Saved entries:
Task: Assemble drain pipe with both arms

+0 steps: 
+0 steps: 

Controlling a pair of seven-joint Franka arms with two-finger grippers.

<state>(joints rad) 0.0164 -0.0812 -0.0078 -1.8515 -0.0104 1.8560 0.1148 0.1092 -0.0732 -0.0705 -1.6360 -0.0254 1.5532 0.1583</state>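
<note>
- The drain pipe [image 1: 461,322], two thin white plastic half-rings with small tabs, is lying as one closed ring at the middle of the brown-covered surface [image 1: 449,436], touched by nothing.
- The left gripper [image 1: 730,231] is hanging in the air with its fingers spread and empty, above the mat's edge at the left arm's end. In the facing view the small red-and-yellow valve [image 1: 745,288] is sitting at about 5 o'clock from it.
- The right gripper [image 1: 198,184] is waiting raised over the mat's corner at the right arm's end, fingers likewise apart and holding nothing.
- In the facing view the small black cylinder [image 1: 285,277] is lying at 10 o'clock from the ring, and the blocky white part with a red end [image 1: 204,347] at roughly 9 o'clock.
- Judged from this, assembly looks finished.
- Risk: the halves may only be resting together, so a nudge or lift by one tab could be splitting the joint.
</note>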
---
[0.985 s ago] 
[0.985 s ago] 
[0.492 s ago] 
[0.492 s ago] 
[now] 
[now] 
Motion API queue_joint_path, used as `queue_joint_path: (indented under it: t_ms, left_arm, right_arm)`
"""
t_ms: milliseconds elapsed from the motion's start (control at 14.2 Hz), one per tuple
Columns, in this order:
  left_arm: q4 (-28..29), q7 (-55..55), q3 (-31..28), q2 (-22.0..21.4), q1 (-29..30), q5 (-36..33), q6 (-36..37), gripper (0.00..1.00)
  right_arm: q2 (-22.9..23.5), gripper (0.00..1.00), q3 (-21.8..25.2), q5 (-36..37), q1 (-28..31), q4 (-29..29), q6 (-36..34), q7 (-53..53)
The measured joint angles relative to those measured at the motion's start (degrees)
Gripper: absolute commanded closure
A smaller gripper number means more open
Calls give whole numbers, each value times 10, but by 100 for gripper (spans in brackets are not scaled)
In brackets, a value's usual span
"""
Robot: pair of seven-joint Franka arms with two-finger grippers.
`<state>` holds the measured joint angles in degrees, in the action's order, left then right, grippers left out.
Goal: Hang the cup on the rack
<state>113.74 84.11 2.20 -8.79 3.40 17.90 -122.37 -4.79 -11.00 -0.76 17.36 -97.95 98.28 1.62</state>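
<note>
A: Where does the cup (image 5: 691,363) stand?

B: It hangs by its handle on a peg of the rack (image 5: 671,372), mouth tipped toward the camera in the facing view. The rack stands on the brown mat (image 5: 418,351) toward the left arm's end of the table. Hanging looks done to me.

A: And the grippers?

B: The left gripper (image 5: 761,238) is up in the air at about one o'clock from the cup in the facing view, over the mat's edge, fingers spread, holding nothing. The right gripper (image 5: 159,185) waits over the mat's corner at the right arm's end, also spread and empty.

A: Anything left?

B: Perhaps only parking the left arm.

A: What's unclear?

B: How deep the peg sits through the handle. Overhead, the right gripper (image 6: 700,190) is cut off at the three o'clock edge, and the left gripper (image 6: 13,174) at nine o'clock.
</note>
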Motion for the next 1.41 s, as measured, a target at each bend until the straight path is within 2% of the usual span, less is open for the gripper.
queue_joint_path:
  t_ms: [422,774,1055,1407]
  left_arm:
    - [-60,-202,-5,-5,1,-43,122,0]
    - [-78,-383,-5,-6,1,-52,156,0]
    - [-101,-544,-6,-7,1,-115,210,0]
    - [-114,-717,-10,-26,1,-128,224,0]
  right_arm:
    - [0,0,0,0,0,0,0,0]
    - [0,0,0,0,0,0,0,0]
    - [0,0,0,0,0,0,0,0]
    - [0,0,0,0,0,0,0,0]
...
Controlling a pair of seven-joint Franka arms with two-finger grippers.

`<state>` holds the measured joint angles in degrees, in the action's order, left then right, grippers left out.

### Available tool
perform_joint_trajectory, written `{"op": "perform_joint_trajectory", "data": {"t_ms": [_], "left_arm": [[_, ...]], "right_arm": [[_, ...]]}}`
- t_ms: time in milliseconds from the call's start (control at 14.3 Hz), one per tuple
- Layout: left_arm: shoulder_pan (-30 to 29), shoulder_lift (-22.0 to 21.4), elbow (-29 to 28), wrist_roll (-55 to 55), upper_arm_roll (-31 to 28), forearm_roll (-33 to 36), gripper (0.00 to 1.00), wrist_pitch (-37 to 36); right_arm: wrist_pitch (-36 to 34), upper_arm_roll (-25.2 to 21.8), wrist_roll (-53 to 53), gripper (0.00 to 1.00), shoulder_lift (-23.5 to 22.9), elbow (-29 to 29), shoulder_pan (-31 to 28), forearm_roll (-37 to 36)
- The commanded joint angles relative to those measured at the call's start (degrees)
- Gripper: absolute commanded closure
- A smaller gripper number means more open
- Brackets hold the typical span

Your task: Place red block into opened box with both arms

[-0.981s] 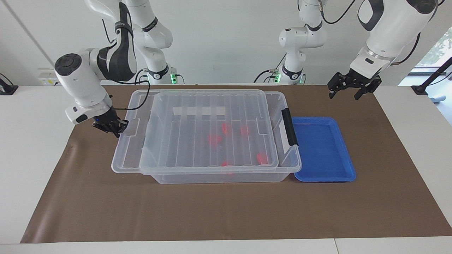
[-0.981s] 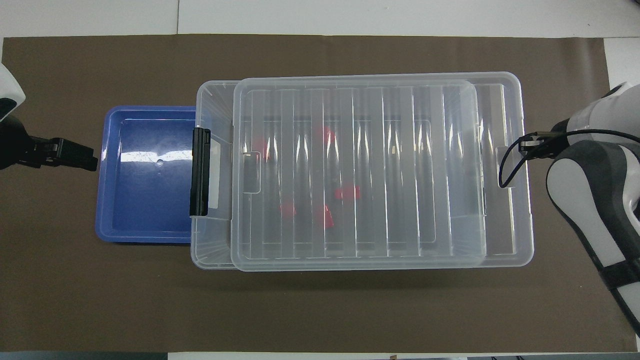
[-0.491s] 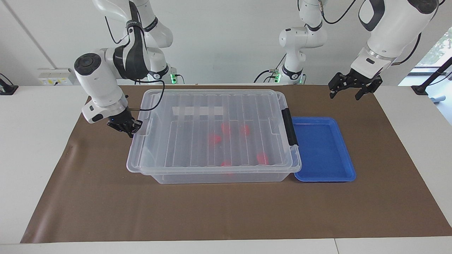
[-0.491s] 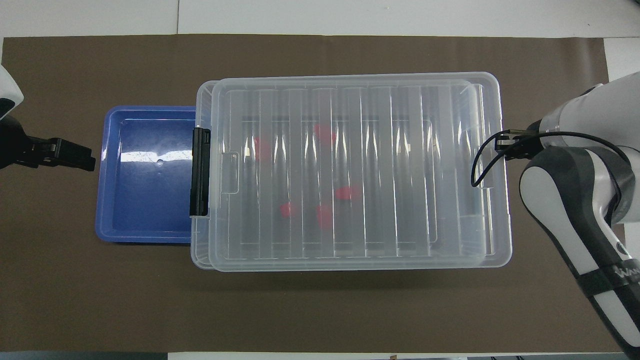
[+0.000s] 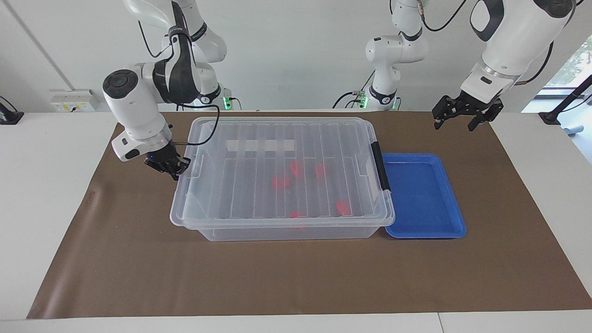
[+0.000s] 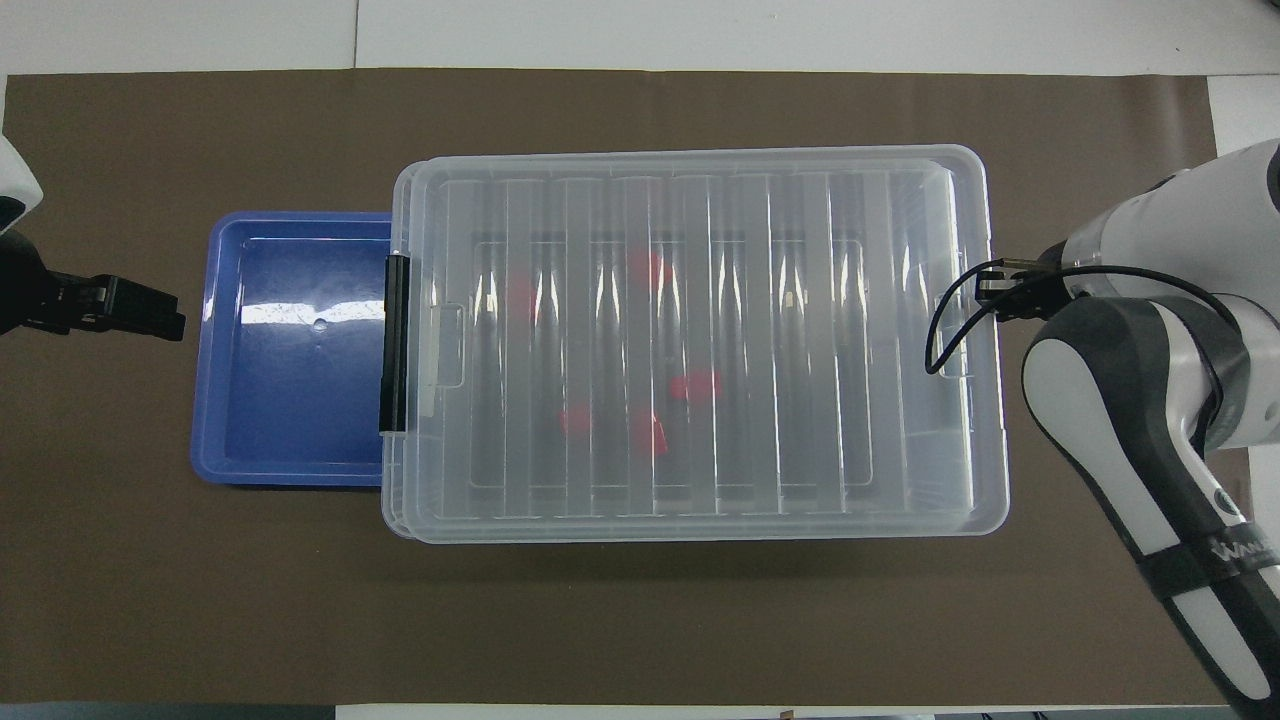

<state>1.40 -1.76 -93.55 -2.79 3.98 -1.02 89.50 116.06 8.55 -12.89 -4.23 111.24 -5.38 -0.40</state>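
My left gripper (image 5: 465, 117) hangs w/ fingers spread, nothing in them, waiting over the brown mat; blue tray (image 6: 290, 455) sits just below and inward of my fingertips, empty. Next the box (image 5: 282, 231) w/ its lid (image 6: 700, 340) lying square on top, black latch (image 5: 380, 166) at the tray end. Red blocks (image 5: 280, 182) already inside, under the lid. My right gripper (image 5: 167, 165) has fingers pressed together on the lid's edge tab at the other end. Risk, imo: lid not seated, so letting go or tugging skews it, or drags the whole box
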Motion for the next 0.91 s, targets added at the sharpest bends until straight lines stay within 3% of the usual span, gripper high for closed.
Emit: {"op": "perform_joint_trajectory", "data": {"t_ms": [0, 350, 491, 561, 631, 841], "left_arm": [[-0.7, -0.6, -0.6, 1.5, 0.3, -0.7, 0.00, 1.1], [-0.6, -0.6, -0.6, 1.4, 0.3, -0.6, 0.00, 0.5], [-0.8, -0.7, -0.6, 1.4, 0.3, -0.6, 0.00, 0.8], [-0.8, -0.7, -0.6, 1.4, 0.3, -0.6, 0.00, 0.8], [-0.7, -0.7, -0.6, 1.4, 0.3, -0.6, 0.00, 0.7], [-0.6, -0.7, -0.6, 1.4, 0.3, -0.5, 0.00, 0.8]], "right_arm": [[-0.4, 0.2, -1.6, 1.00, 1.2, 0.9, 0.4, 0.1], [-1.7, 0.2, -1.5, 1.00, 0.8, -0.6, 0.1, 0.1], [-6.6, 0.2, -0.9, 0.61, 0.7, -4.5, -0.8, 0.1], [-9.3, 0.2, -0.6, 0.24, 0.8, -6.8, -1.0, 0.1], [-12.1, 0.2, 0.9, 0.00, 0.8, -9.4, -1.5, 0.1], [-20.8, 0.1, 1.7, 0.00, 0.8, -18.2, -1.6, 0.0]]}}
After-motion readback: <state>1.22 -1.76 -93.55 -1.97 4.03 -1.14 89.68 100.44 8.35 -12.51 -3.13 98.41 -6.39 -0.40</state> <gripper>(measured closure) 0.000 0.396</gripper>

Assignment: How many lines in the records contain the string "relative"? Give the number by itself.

Task answer: 2